- Activity -
Set down each line of the material that follows exactly, and leave its pictures out.

====

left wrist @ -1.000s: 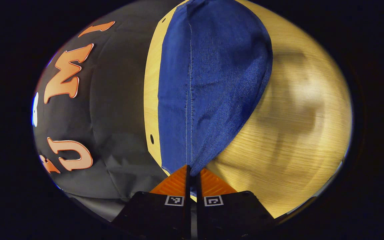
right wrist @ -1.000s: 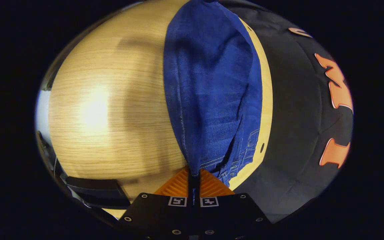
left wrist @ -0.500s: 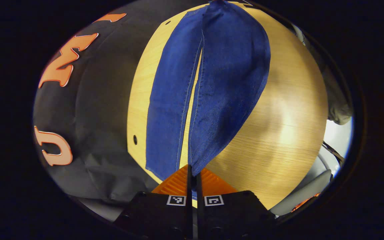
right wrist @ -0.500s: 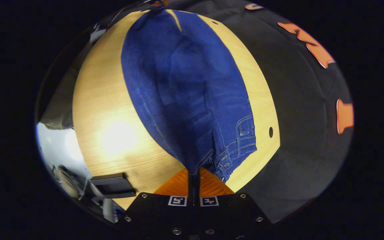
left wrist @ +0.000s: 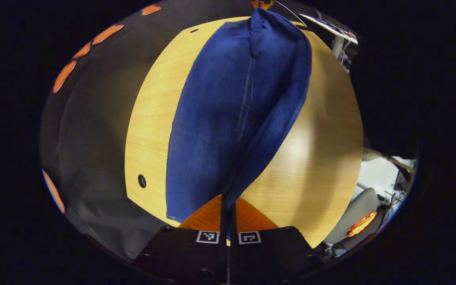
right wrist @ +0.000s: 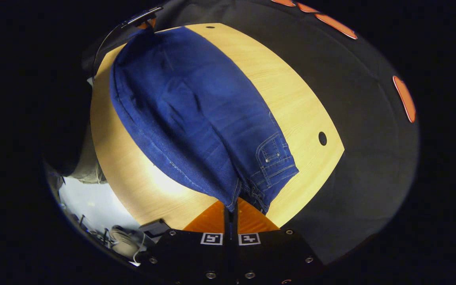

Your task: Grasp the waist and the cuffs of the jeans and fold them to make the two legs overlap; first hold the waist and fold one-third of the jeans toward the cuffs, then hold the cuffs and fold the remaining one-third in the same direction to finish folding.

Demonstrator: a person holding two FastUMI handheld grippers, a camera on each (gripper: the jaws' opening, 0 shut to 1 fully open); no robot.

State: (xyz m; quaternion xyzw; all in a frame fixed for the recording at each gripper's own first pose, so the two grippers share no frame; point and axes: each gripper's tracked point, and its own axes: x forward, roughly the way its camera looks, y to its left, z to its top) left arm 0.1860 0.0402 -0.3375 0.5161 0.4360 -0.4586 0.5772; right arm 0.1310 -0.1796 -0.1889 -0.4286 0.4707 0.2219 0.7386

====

- Reply to the exercise -
left wrist @ -1.000s: 
right wrist @ -1.000s: 
left wrist @ -0.500s: 
right wrist @ -0.500s: 
left wrist @ +0.000s: 
right wrist @ +0.000s: 

Your task: Grasp the waist and the cuffs of the jeans and fold them to make the two legs overlap; first hold the waist and fold one-third of the jeans toward the cuffs, then hold the cuffs and fold the remaining one-third in the same direction to finish folding.

Demonstrator: a person holding two FastUMI handheld grippers, a camera on each (gripper: the jaws' opening, 0 shut to 1 fully open); no robot.

State: (xyz m; quaternion xyzw; all in a frame fixed for the recording at each gripper's own first pose, so the two grippers share no frame; point and axes: each gripper's tracked point, and its own axes: x forward, roughly the way its camera looks, y to its left, z to its top) left arm 0.1860 0.0402 -0.3375 0.5161 0.4360 -0.4586 0.5772; right arm 0.1310 -0.1796 -0.1889 -0.4286 0.4707 0.2219 0.7386

This finishes the exercise.